PROBLEM DETAILS | Find and copy the lines in the records beneath this task that contain the word "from".

RECORDS SUPPLIED |
····················
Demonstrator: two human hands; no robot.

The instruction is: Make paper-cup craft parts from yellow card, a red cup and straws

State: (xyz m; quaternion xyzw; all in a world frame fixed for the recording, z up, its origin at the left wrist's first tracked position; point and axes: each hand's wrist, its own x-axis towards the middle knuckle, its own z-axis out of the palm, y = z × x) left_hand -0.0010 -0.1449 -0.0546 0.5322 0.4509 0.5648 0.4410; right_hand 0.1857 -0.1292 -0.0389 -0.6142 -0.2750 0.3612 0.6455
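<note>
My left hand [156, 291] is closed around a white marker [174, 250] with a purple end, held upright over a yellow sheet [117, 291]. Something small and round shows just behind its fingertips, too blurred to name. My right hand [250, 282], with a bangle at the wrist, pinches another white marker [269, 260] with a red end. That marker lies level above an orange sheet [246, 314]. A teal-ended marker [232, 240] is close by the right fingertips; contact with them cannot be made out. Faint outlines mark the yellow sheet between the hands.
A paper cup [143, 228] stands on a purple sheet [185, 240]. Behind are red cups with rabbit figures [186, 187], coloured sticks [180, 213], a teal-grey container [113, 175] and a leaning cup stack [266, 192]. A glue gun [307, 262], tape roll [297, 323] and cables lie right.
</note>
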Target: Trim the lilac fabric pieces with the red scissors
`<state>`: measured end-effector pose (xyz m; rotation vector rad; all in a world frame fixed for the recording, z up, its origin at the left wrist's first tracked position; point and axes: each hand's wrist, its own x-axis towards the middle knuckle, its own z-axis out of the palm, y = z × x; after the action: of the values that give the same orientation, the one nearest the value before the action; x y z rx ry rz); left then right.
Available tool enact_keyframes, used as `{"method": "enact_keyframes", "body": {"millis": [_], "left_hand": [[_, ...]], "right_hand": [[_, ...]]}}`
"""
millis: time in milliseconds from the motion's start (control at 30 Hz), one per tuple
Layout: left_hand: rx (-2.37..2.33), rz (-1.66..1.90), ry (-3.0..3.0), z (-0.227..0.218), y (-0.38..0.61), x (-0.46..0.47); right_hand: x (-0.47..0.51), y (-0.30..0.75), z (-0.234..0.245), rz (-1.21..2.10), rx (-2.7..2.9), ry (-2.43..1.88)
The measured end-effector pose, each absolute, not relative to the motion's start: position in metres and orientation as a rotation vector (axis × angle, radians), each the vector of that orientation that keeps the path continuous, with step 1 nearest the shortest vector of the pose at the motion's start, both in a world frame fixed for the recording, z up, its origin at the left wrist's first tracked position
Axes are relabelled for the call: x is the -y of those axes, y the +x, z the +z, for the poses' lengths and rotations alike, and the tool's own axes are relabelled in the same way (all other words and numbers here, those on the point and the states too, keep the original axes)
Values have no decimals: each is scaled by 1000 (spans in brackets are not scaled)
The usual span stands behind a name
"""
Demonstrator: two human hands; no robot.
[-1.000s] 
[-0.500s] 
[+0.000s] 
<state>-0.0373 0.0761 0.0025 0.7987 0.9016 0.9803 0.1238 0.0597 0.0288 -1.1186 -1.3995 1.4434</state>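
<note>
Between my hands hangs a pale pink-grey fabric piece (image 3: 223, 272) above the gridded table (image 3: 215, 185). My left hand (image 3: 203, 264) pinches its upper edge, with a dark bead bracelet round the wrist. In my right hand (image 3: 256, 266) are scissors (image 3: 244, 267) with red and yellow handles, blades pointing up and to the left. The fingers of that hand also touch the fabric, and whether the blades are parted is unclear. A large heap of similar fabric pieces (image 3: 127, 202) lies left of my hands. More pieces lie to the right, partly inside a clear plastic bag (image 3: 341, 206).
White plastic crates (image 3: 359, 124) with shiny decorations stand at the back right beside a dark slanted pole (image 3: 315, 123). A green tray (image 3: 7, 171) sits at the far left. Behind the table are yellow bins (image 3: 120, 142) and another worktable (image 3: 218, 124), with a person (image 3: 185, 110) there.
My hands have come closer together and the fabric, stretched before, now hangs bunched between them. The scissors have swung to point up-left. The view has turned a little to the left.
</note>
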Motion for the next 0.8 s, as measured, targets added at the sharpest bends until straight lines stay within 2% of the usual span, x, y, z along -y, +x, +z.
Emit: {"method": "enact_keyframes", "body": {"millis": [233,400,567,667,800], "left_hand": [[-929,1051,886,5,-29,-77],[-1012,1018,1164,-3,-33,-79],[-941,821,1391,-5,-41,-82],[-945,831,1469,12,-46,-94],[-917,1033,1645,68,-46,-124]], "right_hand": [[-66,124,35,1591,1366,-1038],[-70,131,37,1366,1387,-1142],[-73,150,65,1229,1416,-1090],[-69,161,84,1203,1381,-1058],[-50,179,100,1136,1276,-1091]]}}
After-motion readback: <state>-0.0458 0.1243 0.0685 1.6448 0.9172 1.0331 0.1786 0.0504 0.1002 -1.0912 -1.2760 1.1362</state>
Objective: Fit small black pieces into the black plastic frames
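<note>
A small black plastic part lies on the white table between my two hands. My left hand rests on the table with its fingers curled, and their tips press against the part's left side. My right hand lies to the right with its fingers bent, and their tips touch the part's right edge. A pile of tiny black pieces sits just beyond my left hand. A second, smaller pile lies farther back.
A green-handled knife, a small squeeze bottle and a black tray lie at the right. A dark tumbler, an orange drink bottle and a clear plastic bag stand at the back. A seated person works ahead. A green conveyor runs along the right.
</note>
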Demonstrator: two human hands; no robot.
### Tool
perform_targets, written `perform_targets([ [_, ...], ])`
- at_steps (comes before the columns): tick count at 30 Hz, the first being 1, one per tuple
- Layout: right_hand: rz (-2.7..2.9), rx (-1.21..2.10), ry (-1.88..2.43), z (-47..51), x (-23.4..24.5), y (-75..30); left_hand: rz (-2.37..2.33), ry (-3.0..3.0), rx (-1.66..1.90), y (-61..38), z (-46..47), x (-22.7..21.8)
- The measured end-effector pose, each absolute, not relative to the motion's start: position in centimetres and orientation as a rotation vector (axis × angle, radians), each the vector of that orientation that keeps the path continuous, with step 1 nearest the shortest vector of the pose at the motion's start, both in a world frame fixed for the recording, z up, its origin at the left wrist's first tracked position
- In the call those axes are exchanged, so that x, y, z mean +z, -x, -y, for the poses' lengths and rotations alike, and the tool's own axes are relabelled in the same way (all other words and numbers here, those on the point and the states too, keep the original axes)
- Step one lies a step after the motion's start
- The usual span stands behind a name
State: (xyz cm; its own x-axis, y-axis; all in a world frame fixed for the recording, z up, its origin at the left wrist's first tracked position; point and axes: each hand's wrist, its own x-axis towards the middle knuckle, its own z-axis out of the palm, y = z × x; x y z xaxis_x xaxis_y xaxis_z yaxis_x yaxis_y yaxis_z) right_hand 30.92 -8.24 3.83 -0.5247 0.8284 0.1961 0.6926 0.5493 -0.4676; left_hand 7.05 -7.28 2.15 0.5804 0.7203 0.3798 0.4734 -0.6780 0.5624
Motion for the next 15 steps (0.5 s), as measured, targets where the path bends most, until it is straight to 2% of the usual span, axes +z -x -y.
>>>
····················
FINAL ANSWER |
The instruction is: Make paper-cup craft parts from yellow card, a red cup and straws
millis: time in milliseconds from the motion's start (control at 30 Hz), one per tuple

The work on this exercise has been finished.